Why America's CEOs turned on Trump
"It took the worst of Trump to bring out the best in corporate America."
The smartest insight and analysis, from all perspectives, rounded up from around the web:
"The business president has lost the business community," said Alexia Fernández Campbell at Vox. Two of President Trump's business advisory councils disbanded last week in protest over the president's response to white-supremacist violence in Charlottesville, Virginia. The executive exodus began slowly at first, with Merck CEO Kenneth Frazier, one of the few African-Americans leading a Fortune 500 company. But an explosive press conference in which Trump doubled down on blaming "both sides" for the violence left executives rethinking their long-standing resistance to wading into politics. After a hastily organized series of conference calls, business leaders decided the public pressure was too much. "They could no longer work with the president."
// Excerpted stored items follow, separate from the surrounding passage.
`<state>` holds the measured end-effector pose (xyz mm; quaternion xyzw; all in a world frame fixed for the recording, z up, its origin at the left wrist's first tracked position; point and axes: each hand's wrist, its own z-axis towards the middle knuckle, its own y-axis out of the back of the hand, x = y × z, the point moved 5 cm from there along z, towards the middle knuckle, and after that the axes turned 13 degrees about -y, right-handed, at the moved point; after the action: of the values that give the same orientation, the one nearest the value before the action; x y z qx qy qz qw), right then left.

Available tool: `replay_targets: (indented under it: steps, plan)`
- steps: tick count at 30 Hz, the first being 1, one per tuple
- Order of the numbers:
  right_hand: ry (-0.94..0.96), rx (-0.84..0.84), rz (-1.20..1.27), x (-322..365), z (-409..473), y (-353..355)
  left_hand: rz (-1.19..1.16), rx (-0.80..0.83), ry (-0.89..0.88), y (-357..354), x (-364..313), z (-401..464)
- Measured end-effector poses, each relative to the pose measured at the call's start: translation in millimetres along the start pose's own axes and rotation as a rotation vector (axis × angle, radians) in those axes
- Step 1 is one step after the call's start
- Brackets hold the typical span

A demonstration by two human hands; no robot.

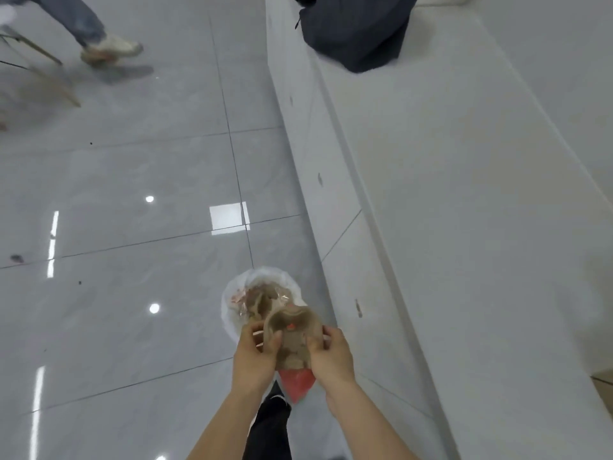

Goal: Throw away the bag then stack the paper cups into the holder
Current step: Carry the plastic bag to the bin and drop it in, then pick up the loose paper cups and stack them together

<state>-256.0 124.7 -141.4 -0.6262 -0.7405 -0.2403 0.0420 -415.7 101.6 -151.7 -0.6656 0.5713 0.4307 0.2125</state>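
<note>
Both hands grip bag [293, 340] over bin [229, 313], beside ledge [431, 194].

Two bare forearms are being shown rising from the near edge of the view, with no sleeve, watch or ring being seen on either. The left hand [253, 355] and the right hand [331, 355] are being shown uncovered, without gloves, the fingers short-nailed as far as the blur is allowing. Between the forearms a dark, close-fitting trouser leg [268, 433] is being seen, black in colour. At its far end a dark shoe [277, 391] is being worn, with a white stripe being shown across it.
</note>
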Motion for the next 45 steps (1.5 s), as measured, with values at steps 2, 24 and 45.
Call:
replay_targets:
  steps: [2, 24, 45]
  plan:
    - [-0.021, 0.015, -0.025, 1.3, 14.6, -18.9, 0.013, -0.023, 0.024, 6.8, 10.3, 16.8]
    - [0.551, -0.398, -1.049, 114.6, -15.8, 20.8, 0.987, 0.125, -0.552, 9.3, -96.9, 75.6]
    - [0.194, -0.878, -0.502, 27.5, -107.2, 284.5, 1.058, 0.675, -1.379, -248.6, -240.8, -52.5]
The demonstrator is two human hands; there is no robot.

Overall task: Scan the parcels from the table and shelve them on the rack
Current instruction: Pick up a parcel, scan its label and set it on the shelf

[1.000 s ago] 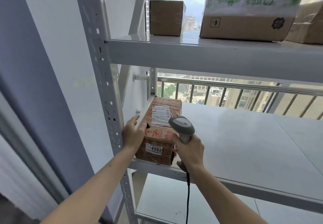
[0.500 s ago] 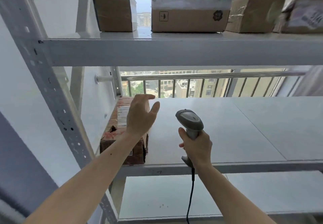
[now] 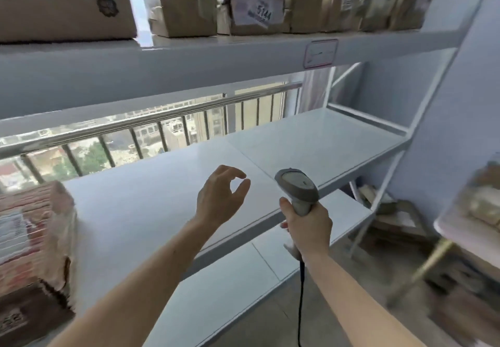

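One parcel fewer to carry: the whole view has swung right along the rack point(image 3: 243, 57), so the middle shelf point(image 3: 162, 206) now runs bare across the centre of the frame, while the upper shelf holds a row of brown boxes along the top, one of them marked 5144 point(image 3: 257, 5). The red-printed parcel point(image 3: 32, 252) that I was steadying a second ago now sits by itself on the middle shelf at the far left edge of the frame, well apart from both my hands, so I judge that one scanned and shelved. My left hand point(image 3: 220, 198) has come off it and hangs over the shelf at centre, its grip loose, fingers lightly curled and holding nothing. My right hand point(image 3: 308, 227) keeps its grip wrapped round the handle of the grey scanner point(image 3: 296, 187), lower centre-right, cord trailing down. At the blurred right edge something like a tray or desk with packages point(image 3: 481, 211) shows; I cannot make it out clearly. My guess is the next move is to turn that way for a fresh parcel.
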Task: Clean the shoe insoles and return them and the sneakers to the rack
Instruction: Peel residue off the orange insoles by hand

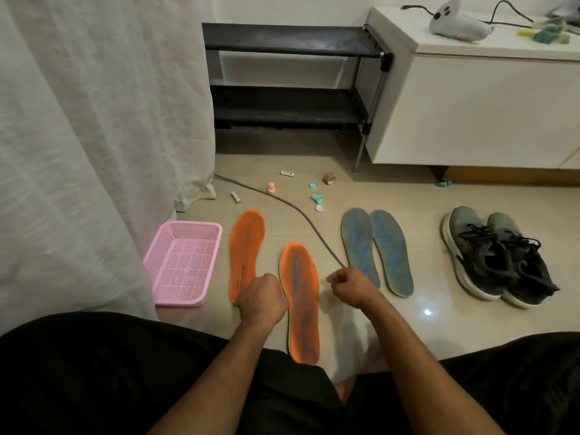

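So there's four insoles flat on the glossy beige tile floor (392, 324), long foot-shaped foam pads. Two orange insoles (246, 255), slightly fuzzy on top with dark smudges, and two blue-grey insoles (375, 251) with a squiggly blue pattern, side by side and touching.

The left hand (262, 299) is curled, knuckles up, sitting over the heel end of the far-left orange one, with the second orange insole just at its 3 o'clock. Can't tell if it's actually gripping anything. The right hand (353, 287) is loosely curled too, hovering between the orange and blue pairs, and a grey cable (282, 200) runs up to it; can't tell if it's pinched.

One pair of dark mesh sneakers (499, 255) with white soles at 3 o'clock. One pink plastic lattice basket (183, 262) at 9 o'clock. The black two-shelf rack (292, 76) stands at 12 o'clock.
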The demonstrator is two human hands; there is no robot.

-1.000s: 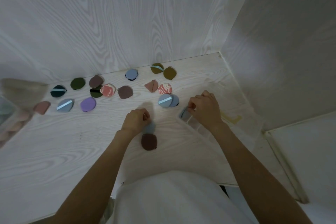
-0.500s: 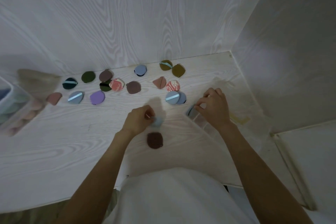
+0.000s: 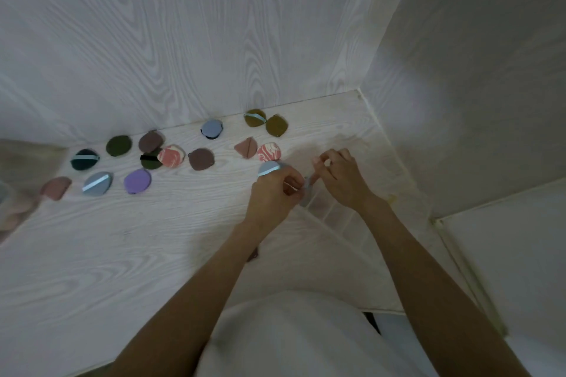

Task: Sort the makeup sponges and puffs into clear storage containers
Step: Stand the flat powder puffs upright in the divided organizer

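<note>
A pale wood-grain surface [image 3: 128, 254] runs into a corner between matching wood-grain walls. Round and teardrop makeup puffs lie scattered along its far edge, among them a purple puff [image 3: 137, 181], a pink marbled puff [image 3: 171, 156] and a light blue puff with a pale strap [image 3: 97, 183]. The left hand [image 3: 274, 193] has its grip curled round a small blue-grey puff [image 3: 307, 183], standing on edge over the clear compartmented plastic container [image 3: 333, 211]; its long axis is too blurred to tell. The right hand [image 3: 341, 176] pinches at the same puff from the other side.
</note>
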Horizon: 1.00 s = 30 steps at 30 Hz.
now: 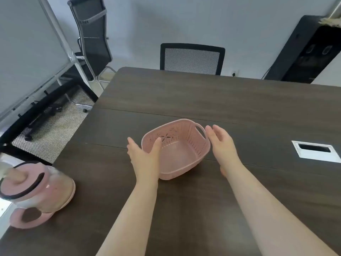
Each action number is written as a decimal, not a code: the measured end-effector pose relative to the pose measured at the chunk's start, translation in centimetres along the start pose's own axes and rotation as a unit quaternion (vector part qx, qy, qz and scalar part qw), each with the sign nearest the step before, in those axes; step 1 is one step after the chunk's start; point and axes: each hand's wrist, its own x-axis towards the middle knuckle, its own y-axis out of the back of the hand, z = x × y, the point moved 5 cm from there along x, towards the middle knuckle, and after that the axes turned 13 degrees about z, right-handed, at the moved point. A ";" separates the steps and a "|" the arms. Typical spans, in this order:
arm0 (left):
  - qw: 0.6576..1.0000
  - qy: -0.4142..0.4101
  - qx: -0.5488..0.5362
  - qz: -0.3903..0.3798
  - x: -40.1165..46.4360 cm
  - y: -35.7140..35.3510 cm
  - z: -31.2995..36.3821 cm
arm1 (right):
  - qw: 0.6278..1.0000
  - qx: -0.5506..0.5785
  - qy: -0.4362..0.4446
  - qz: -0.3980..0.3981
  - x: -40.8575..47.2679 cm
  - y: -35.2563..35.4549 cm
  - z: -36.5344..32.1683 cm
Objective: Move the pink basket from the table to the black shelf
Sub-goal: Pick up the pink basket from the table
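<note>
The pink basket [181,150], perforated and with a loop handle on its far right side, sits on the dark wooden table [203,100] in front of me. My left hand [145,156] lies against its left rim, thumb over the edge and fingers spread. Just off its right side, my right hand [224,145] is held flat with fingers straight, close to the rim near the handle. Neither hand is closed around the basket. The black shelf [304,52] stands against the wall at the far right, beyond the table.
A pink and clear jug [35,193] stands at the table's near left edge. A white cable port [316,150] is set into the table at right. Black mesh chairs [191,59] stand behind and left of the table, beside a whiteboard [27,52].
</note>
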 end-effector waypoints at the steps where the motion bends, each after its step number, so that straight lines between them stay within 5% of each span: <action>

"It took the worst of Trump to bring out the best in corporate America," said Steven Pearlstein at The Washington Post. Most business leaders didn't support the president during the campaign, but they were eager to get behind his pro-business platform of tax cuts and deregulation after the inauguration. That cost-benefit calculus has now changed, and we should applaud their courageous stand. For decades, the mantra of the nation's top CEOs has been to maximize profits, no matter the social cost. But "Trump's behavior has been so outrageous" that even if he were able to deliver on his business-friendly agenda, "customers and employees are no longer willing to accept the moral compromises that go along with it." One day, we may look back on last week "as a turning point in the evolution of American capitalism."
The idea that these CEOs have become the "moral pillars of America" is absurd, said David Dayen at New Republic. "Mere words of opposition do not amount to a profile in courage." Their firms will still lobby the White House; they just won't do it when the cameras are rolling. "All their lobbying and favor trading has gone underground." And big business still has plenty of reasons to love Trump, said Annie Lowrey at The Atlantic. The White House has gutted hundreds of regulations and installed dozens of former lobbyists in federal agencies governing the industries they used to work for. "Individual executives might repudiate Trump, but many of their shareholders are still cheering" his administration.
But last week's exodus shows that CEOs believe the president himself is increasingly "useless to them," said Joe Nocera at Bloomberg. "He is never going to get anything through Congress, which now shrugs when he demands action." Corporate tax cuts look increasingly unlikely after the ObamaCare-repeal debacle, as does an infrastructure plan. No CEO wants to be a target of one of Trump's "bullying tweets," but Jeff Sessions has proven that the angry, 140-character messages emanating from the White House "have no consequences if you ignore them." At the end of the day, I'm sure "none of the departing CEOs likely believes Trump is a white supremacist or Nazi sympathizer," said Holman Jenkins at The Wall Street Journal. But "there is no point in taking brickbats for a president who does not deliver."